Only the lines below from the one with "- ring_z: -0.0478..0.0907" through the one with "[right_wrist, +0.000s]" are to be written out, exactly and without any images.
SUPPLIED MATERIAL START
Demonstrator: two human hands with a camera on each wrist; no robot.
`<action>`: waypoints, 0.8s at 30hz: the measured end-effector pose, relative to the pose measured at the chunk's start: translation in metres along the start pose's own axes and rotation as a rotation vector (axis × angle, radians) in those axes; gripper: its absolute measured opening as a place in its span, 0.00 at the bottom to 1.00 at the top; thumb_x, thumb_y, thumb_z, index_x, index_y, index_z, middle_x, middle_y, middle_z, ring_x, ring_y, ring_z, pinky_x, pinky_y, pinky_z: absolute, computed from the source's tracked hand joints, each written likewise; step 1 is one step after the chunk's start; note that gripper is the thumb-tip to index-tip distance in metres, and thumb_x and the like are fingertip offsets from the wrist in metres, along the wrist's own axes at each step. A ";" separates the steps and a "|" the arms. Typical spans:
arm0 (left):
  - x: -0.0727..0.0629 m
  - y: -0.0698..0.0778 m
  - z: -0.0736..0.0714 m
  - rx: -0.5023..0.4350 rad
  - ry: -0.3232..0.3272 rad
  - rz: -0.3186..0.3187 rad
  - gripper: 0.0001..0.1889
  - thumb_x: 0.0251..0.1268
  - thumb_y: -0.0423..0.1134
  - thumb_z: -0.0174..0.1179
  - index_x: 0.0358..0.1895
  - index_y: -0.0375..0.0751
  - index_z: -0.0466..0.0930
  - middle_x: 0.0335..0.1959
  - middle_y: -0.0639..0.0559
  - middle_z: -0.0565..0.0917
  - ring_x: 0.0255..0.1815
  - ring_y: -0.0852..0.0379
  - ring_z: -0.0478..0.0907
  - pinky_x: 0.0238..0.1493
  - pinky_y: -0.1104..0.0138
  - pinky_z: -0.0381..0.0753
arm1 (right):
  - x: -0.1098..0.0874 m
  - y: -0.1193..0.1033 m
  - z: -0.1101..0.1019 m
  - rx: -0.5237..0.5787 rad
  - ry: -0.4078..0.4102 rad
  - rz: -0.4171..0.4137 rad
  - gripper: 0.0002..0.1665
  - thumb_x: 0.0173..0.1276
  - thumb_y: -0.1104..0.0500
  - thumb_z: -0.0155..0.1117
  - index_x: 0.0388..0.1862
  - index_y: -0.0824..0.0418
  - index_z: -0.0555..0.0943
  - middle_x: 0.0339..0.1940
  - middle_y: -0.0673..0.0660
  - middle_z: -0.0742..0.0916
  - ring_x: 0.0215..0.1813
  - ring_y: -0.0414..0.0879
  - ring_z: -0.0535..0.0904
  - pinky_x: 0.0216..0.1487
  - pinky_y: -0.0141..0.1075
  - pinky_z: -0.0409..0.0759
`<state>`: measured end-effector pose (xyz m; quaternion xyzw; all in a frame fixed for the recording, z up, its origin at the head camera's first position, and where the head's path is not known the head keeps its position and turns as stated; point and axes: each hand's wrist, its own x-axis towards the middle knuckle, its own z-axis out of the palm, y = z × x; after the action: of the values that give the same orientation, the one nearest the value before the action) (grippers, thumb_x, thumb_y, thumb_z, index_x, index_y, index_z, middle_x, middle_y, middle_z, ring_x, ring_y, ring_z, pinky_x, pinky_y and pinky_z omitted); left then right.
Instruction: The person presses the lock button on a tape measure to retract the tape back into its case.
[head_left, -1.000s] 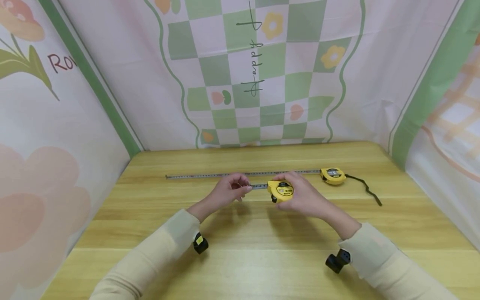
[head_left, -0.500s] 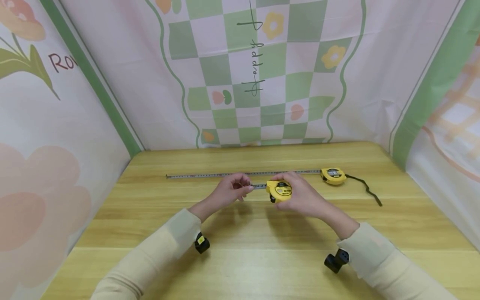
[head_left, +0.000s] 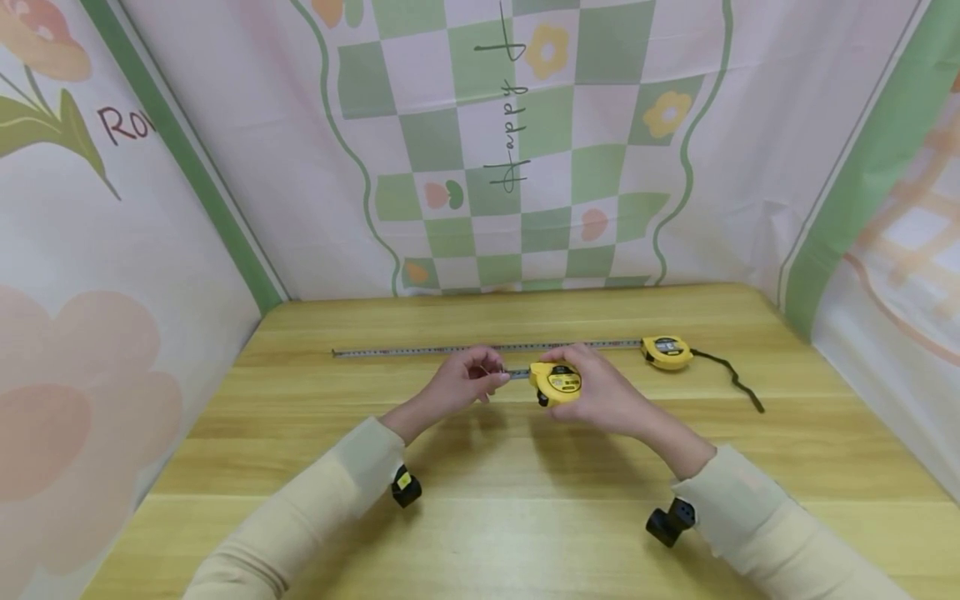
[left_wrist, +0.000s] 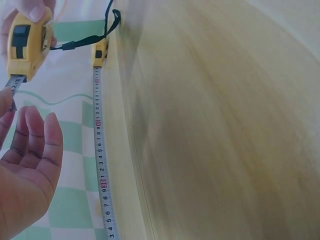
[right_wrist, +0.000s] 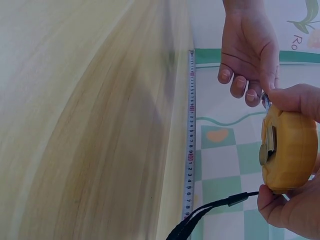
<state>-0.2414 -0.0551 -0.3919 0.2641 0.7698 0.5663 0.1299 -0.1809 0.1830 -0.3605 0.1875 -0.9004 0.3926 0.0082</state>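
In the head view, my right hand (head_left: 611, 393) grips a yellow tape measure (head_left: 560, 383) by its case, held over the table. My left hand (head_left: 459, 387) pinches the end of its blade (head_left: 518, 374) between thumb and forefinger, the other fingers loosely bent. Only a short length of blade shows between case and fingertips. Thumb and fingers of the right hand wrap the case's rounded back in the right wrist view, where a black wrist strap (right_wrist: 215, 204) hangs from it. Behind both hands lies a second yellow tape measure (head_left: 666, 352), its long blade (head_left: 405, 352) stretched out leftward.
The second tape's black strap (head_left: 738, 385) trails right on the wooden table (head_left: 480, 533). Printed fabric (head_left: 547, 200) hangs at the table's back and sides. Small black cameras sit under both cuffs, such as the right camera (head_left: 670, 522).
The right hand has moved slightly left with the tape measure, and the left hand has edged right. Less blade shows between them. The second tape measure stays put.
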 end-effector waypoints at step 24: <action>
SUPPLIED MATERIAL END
> **ANSWER AREA**:
  - ring_z: -0.0478..0.0907
  - pinky_x: 0.0238..0.1493
  - pinky_y: -0.1104..0.0138
  - pinky_z: -0.0381..0.0753
arm1 (right):
  - x: -0.1098..0.0874 m
  - y: -0.1193..0.1033 m
  - z: -0.1101..0.1019 m
  - rx: -0.5237..0.5787 rad
  - ry: -0.4078..0.4102 rad
  - rz: -0.4171..0.4137 rad
  - gripper: 0.0002..0.1665
  - thumb_x: 0.0173..0.1276
  - thumb_y: -0.1104..0.0500
  - thumb_z: -0.0155..0.1117
  - index_x: 0.0388..0.1862
  - index_y: -0.0824..0.0418
  - index_z: -0.0555..0.0943
  - middle_x: 0.0339..0.1940
  - middle_y: -0.0673..0.0660
  - middle_z: -0.0742..0.0916
  - ring_x: 0.0215..0.1813
  - ring_y: -0.0414..0.0879
  - ring_z: -0.0535..0.0904
  - pinky_x: 0.0216..0.1487
  - pinky_y: -0.0141..0.1075
  - pinky_z: -0.0409..0.0759
`<state>`: measured end-effector pose (xyz m; quaternion xyzw; all in a frame fixed for the recording, z up, its origin at the head camera's first position, and where the head's path is not known the head keeps its position and turns as stated; point and axes: each hand's wrist, its own x-axis towards the middle knuckle, its own z-axis out of the palm, y = z × x; after the action: of the values that give the same orientation, the one nearest the value before the action) (grippers, thumb_x, thumb_y, thumb_z, index_x, index_y, index_z, middle_x, middle_y, middle_z, ring_x, ring_y, ring_z, pinky_x, pinky_y and pinky_z omitted); left then right.
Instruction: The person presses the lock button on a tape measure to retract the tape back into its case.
[head_left, -1.000s] 
[head_left, -0.500s] 
[head_left, +0.000s] 
[left_wrist, +0.000s] 
[right_wrist, +0.000s] 

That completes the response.